I created an adhock with my og droid and didn't have to do anything but start the app on my phone.


----------



## uisge (Dec 23, 2011)

Works perfectly CM7 Alpha 3.5 tethered to Moto Backflip CM7 Nightly 56


----------



## brandycmc (Oct 8, 2011)

minhur said:


> I've finally managed to get ad hoc tethering working.
> I'm able to connect to my iphone 3GS with my TP on both webOS and cm7 any version, including xron roms
> xron 2.6 is the best in my opinion.
> 
> ...


Thanks for this.
But it didnt work for me.

I have a TP on Alpha 3 (Xron) and an iPhone 3G using PDAnet. The instructions above worked for about 10 seconds (transferring 57KB to be precise) before the connection hung. Disconnecting and reconnecting didn't help.

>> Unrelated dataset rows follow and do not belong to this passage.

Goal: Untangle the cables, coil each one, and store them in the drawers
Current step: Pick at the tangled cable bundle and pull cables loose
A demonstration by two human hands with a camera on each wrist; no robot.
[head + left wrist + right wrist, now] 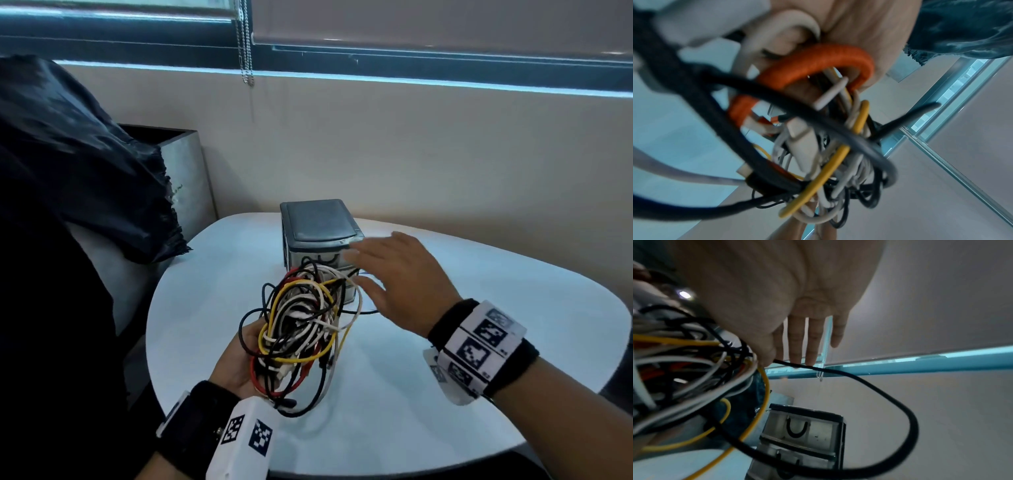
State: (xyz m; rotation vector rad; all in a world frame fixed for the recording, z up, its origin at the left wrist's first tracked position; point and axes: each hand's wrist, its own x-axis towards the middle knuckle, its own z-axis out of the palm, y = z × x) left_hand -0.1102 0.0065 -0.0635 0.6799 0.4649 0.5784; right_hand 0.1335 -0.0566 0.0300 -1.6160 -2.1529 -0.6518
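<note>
Above the near left part of the white table [445, 394]: one tangled bundle of cables [301, 329], with black, white, yellow and orange-red strands, held clear of the tabletop in the left hand [236, 363], palm up, fingers curled round the lower part of the bundle. Toward the far edge: small drawer unit [317, 236], dark top, clear fronts; drawers apparently closed, though the bundle hides the lower ones. Right hand [400, 277]: flat, fingers straight and spread, gripping nothing, just beside the bundle, in front of the drawer unit. Off the table's left edge: dark cloth [75, 161].
</note>
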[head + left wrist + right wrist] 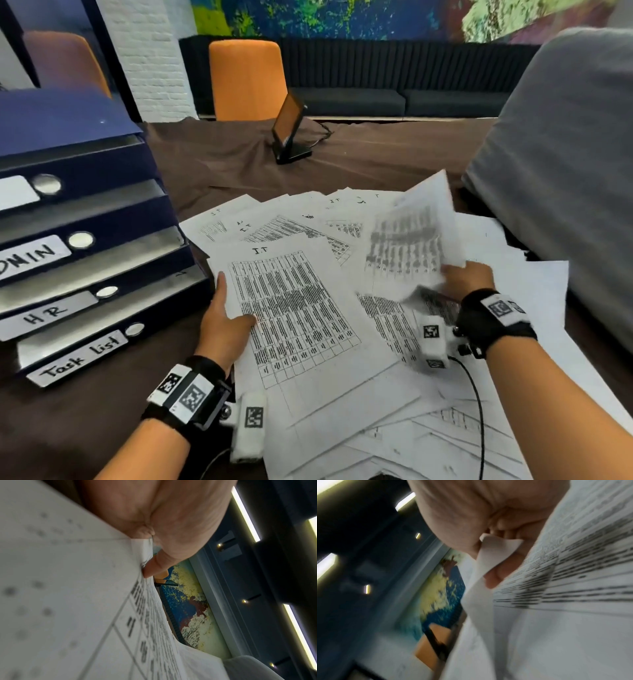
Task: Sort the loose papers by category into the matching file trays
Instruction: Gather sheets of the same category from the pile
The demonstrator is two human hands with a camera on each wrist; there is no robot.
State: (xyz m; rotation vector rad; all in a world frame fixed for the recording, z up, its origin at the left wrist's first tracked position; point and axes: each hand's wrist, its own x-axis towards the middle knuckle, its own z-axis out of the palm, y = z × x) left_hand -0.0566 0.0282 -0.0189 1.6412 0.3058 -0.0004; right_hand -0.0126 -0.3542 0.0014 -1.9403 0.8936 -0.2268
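Fingers of right hand (467, 274) clamped on lifted sheet (407, 236), left hand (222, 318) pinching I.T sheet (294, 308) edge.

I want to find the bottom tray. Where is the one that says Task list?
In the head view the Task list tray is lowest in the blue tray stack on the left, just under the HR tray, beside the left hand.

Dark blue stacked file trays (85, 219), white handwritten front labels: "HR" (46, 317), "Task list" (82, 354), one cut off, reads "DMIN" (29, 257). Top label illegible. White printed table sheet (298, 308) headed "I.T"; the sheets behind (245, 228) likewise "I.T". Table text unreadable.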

I appreciate all the work so far on this though. Thanks.


----------



## halcyonproject (Dec 19, 2011)

Ad Hoc works great with iphone 4 + PDANet until I attempt to launch a remote desktop application (splashtop for example). As soon as I launch splashtop and try to use the internet discovery method the ad hoc connection dies and I must perform a wipe and reboot to restore normal function. Seems to be the best we're going to get until CM9 or an official fix is released. Thanks for the help.


----------



## Crocadile (Aug 21, 2011)

I struggled to get my HP TouchPad with CM7.1 Alpha 3.5 to wireless tether with my Droid 2 Global with CM7.1 rev 10-19-11; yet meanwhile my wife's iPad2 had no trouble connecting. In the end I found a combination that actually works, I hope this helps others.

Steps I know fixed the issue:
Installed "Wireless Tether for Root Users" (Note to Verizon users, you will need to download the APK on your computer, transfer the APK to your phone, and then install the APK on the phone) - http://code.google.com/p/android-wifi-tether/
Enabled WPA encryption (this is important, originally I was trying WEP encryption and the TP refused to connect to it)
Disabled Access Control feature (I don't know why this doesn't work, but I'm not worried about it since the network still needs a password, you get notifications anyway on client connects)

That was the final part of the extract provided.